UNITED STATES DISTRICT COURT NORTHERN DISTRICT OF TEXAS DALLAS DIVISION
Nov 22, 2013
No. 3:11-cv-1387-BN (N.D. Tex. Nov. 22, 2013)

Summary

observing that while numerous cases erroneously use the term "reasonable probability," the materiality standard is one of reasonable "possibility" rather than "probability"

Summary of this case from Charles A. v. Berryhill

Opinion

No. 3:11-cv-1387-BN

11-22-2013

CATHERINE L. KING, Plaintiff, v. CAROLYN W. COLVIN, Acting Commissioner of Social Security, Defendant.

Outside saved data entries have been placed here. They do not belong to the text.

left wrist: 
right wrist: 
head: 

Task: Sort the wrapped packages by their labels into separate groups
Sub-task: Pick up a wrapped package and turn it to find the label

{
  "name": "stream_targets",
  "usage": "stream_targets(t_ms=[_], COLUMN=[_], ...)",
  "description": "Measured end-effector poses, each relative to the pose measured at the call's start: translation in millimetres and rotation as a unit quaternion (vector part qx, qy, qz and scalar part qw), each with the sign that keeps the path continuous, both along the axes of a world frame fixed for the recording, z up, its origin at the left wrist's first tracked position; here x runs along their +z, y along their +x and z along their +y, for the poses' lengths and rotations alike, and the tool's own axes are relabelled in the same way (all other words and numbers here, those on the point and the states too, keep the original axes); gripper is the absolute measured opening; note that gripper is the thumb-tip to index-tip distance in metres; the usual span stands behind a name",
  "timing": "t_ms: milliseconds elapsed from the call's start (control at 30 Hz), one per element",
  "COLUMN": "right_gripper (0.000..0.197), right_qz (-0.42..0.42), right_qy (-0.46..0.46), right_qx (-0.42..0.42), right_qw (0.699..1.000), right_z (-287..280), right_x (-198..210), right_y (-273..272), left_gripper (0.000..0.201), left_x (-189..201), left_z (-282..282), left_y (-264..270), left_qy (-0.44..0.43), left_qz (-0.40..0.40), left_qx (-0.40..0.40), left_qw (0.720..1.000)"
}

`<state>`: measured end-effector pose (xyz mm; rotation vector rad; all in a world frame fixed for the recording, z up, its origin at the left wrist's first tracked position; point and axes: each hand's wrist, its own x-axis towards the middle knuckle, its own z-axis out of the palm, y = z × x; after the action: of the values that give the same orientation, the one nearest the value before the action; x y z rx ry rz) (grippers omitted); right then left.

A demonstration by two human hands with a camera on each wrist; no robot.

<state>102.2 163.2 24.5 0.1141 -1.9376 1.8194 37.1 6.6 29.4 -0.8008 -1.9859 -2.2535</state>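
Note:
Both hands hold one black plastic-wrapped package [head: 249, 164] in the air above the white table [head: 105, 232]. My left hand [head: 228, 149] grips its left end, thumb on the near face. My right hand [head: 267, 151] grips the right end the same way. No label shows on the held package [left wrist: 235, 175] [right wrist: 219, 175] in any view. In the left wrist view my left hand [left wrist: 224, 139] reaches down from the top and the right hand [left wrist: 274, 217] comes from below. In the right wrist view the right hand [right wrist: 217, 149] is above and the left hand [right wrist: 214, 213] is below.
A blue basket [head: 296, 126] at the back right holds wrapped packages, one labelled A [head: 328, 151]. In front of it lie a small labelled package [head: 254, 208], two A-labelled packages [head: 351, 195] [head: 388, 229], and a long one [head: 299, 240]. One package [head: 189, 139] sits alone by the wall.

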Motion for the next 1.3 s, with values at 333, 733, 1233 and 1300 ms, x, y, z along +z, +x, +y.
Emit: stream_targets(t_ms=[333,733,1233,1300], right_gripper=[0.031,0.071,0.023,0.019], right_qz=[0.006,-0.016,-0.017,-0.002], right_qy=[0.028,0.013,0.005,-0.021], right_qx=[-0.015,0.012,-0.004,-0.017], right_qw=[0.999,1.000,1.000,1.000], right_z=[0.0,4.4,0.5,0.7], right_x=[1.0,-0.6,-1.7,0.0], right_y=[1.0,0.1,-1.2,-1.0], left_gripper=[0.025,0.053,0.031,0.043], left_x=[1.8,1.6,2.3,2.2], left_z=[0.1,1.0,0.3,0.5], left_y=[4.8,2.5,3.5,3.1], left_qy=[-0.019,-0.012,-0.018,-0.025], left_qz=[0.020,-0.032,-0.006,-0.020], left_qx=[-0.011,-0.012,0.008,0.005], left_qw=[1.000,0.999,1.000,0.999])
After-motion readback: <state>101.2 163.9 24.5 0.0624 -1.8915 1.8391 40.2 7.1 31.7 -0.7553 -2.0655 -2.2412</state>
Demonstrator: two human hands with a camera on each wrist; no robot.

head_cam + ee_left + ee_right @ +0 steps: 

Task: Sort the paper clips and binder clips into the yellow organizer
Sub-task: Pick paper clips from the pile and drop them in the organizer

MEMORANDUM OPINION AND ORDER ON

MOTION TO ALTER OR AMEND JUDGMENT

The Court entered Judgment affirming the decision of the Commissioner of Social Security denying Plaintiff Catherine L. King's application for Social Security Income benefits on August 28, 2013. See Dkt. No. 28. Plaintiff filed a Motion to Alter or Amend the Judgment [Dkt No. 29] on September 25, 2013, in which she asserts that the Court incorrectly applied a reasonable "probability" instead of "possibility" standard to determine whether new evidence submitted to the Appeals Council was material. See Dkt. No. 29; FED. R. CIV. P. 59(e). Plaintiff asks this Court to alter or amend its judgment and to remand under 42 U.S.C. § 405(g) to allow the Administrative Law Judge ("ALJ") to consider the new evidence.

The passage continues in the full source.